He’s No Toad (the Wet Sprocket) Saturday But He’ll Play Some TTWS Songs

Glen Phillips’ voice rises an octave when he mentions Toad the Wet Sprocket. The vocalist-guitarist of the band with the unwieldy name is thrilled that the group came back for a reunion tour two years ago.
Things have gone so well that the act is working on a new album. “We’re very excited about that,” Phillips said. “It could be out later this year and that will be something since we haven’t made an album in 16 years.”
Even though Phillips is ecstatic about his band’s reformation, he can’t help but go back on the road by his lonesome. Phillips, who will perform Saturday at the Tin Angel, is perhaps most at home on solo tours.
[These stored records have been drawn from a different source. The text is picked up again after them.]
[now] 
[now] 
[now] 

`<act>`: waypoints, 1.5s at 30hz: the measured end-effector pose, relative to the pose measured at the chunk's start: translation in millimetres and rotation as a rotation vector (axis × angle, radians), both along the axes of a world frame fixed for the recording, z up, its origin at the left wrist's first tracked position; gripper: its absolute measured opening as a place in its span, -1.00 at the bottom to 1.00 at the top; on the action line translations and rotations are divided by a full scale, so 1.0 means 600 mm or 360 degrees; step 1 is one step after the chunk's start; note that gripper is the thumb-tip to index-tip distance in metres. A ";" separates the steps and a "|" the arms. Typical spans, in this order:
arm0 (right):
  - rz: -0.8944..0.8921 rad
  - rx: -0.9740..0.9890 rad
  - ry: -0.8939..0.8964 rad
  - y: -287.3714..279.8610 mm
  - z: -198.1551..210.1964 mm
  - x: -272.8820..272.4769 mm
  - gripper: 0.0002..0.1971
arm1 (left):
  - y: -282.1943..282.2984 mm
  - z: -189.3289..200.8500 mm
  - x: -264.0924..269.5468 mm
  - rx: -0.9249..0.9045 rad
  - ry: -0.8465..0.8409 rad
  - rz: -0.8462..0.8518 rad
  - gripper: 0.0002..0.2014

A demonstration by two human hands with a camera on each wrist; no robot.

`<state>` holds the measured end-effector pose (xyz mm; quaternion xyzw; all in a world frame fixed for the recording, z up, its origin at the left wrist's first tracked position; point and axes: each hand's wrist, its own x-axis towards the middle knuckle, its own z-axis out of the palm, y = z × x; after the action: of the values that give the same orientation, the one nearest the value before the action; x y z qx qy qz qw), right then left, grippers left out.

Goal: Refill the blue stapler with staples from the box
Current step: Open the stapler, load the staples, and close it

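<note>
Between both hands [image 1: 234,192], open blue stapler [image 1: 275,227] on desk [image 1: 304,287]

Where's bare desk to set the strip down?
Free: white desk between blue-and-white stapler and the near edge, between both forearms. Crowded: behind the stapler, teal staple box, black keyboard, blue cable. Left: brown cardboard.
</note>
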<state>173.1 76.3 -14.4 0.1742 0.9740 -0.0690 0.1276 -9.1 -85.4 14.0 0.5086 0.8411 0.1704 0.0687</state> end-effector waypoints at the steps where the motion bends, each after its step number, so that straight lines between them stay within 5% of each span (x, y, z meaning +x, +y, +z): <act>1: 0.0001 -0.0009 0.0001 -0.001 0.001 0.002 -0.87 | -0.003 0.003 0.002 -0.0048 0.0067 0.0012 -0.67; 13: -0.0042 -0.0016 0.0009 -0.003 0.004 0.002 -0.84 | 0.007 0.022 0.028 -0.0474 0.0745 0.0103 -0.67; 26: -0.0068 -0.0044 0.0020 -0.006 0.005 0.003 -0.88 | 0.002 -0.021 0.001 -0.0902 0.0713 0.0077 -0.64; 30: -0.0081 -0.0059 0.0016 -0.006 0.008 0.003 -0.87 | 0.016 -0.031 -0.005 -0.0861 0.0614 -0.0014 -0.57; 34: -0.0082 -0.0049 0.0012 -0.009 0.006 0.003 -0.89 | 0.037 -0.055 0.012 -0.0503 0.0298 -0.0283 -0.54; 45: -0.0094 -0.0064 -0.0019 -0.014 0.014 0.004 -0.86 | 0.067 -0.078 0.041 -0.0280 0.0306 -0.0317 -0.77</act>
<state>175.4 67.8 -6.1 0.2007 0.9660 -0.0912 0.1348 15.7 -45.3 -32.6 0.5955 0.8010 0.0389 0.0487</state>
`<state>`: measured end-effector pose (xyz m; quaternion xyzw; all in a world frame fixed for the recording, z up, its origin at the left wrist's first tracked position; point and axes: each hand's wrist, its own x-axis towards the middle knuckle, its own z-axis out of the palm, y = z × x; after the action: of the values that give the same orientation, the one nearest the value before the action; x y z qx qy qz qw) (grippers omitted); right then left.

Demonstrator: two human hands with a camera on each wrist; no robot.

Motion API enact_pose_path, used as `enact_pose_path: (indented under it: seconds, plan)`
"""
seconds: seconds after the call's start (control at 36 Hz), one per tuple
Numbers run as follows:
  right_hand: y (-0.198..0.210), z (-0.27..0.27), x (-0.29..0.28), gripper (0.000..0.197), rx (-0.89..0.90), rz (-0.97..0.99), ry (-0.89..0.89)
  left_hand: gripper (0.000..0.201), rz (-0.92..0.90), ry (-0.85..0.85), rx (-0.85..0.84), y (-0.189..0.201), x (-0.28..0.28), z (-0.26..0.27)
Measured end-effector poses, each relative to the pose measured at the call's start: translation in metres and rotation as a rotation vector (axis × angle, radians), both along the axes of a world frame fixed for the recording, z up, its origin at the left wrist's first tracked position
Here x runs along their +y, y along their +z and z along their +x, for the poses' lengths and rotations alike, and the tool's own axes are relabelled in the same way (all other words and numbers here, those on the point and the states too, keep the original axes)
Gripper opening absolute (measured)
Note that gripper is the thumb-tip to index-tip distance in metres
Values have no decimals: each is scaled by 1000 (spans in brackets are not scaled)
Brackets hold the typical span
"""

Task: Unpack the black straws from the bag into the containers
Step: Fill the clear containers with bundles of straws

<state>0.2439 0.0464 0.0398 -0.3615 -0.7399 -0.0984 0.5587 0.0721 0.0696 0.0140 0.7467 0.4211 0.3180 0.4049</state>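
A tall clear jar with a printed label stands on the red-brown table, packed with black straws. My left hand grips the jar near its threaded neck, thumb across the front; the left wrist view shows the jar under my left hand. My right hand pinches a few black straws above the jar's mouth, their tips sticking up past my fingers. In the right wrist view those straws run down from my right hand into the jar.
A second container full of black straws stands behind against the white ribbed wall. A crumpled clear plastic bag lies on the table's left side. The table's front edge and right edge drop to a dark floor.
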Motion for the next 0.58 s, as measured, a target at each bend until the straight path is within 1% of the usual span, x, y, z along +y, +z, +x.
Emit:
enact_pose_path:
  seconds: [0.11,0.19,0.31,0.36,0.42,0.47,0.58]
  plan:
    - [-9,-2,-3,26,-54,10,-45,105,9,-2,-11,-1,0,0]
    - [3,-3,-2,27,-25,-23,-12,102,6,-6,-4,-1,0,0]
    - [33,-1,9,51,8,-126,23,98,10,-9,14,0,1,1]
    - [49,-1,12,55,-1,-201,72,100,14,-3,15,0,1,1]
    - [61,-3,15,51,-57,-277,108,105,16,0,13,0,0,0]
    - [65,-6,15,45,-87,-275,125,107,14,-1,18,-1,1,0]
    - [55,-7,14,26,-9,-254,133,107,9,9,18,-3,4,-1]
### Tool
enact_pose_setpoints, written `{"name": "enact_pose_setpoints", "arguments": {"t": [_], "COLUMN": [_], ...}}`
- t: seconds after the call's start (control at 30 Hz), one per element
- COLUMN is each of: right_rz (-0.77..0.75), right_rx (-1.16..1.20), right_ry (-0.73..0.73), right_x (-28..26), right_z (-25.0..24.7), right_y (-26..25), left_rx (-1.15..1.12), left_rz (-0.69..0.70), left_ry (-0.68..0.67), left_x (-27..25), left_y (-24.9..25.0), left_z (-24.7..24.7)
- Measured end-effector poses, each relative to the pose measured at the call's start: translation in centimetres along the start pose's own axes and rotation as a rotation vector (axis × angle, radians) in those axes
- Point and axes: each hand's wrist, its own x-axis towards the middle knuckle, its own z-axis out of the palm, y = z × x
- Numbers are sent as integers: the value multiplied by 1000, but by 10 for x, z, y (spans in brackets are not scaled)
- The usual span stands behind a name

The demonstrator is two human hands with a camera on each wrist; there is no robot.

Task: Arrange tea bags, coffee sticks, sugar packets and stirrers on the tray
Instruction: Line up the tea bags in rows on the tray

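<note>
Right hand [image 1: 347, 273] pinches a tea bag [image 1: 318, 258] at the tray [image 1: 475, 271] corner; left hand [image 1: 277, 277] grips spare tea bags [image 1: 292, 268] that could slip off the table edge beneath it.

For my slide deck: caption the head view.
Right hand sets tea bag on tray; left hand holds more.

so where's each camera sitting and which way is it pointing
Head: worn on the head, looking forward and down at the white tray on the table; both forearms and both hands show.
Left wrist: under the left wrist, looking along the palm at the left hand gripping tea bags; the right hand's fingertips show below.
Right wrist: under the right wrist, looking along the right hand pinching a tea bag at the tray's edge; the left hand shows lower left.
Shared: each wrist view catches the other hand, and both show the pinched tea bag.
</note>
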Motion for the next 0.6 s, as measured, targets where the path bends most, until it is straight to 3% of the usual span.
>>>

“That might have something to do with the fact that it’s what I’ve done for the last 15 years,” Phillips said while calling from his Santa Barbara home. “I’m ready to go out there and look at 40 different songs posted on the floor and just feel the room and see where I go. That’s the kind of stuff I like. I enjoy living in the moment. Phillips solo and Toad the Wet Sprocket songs are earnest, reflective and sometimes sweet slices of innocuous pop-rock.
Toad the Wet Sprocket enjoyed considerable success during the ‘90s. The band had a number of hits such as ‘All I Want’ and ‘Walk on the Ocean.’
“It was great having hits,” Phillips said. “But every critic who loved the bands we loved, hated us. It was agony in some ways. We didn’t get as much respect as I thought we deserved. We were a major label band that did what we wanted. We had autonomy. We were always an organic band and there are a lot of bands today that aren’t that way. I think that’s why Jack White and the Black Keys are so popular. They play great raw rock and people are drawn to it and they don’t know why. They want that primal rock. They want to experience musicians, who can actually play their instruments.”
After playing some solo dates, it’s time for Phillips to focus on his band, which isn’t quite the same as it was during its hey day.
“We’re not on a major label,” Phillips said. “We’re all in our 40s and I’m not the road dog I once was. But the cool thing is that we’re still playing out and recording. That’s what I want to do.”